Task:
The lines from the top of the material through the line with "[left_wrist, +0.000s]" are to be set down exactly. Leave the pictures out.

Information shown:

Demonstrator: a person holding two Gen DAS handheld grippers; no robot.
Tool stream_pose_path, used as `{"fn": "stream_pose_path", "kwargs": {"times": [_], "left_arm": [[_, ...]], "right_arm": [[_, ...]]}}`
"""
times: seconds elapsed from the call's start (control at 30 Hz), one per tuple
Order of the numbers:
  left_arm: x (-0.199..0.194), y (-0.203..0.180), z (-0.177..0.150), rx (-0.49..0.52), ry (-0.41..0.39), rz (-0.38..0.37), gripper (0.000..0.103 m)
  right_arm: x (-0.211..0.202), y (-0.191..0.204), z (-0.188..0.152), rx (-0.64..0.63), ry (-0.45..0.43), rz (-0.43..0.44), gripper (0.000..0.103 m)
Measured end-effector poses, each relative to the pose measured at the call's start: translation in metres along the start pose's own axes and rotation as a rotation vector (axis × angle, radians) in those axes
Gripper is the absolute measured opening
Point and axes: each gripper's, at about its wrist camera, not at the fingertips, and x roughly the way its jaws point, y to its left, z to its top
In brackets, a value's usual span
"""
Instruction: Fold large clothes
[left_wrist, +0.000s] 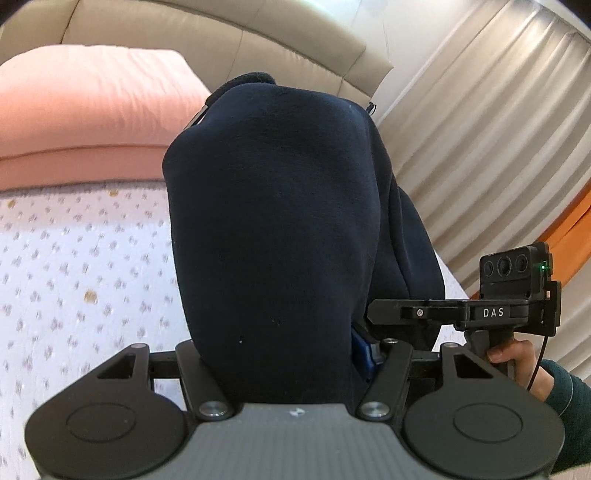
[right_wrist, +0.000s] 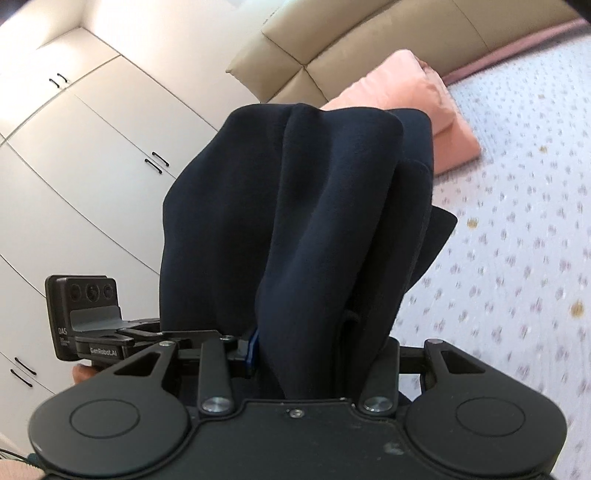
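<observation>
A bedroom: a bed (left_wrist: 66, 266) under a white quilted cover sprinkled with small mauve flower motifs fills the lower ground of both wrist views. Nearest each lens sits the gripper's own matte black body, with round disc-shaped housings at either side and flat linkage bars joined by silver rivets.

The left gripper (left_wrist: 280, 354) pinches a thick bunch of the navy garment (left_wrist: 273, 206), a soft, fleecy, matte cloth that rises from between the fingers and drapes forward in one broad, rounded hump; a blue finger pad (left_wrist: 360, 350) shows at the fabric's right edge. The right gripper (right_wrist: 317, 354) likewise pinches the same navy garment (right_wrist: 303, 221), here gathered into deep vertical folds, with a blue pad edge at the left of the bunch. The cloth hangs lifted above the bed, held up between the two grippers.

Beside the left gripper, the other gripper's boxy camera module is in view, its handle gripped by a hand (left_wrist: 517, 360) in a dark teal sleeve.

Farther off lies a plump salmon-pink pillow (left_wrist: 85, 107) with fine creases, resting against a padded beige headboard (left_wrist: 221, 33) of smooth, leather-like panels. Behind stand pleated pale curtains (left_wrist: 480, 122) on one side and a glossy white wardrobe (right_wrist: 81, 140) with slim black handles on the other.
</observation>
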Motion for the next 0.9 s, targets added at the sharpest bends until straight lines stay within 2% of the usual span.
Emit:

Exercise response:
Demonstrator: a person holding two Gen DAS handheld grippers; no robot.
Tool stream_pose_path, used as `{"fn": "stream_pose_path", "kwargs": {"times": [_], "left_arm": [[_, ...]], "right_arm": [[_, ...]]}}`
"""
times: seconds elapsed from the call's start (control at 30 Hz), one per tuple
Order of the numbers:
  left_arm: x (-0.199..0.194), y (-0.203..0.180), z (-0.177..0.150), rx (-0.49..0.52), ry (-0.41..0.39), rz (-0.38..0.37), gripper (0.000..0.103 m)
  right_arm: x (-0.211..0.202), y (-0.191..0.204), z (-0.188..0.152), rx (-0.64..0.63), ry (-0.45..0.43), rz (-0.43..0.44), gripper (0.000..0.103 m)
Measured end-effector poses, each relative to the pose measured at the call's start: translation in metres along the start pose's own axes and rotation as a rotation vector (axis × angle, radians) in those axes
Gripper is the absolute measured opening
Point and axes: each gripper's, at about its wrist camera, not at the fingertips, and x roughly the way its jaws point, y to its left, z to its top
In brackets, a value's usual span
"""
Instruction: Fold large clothes
[left_wrist, +0.000s] 

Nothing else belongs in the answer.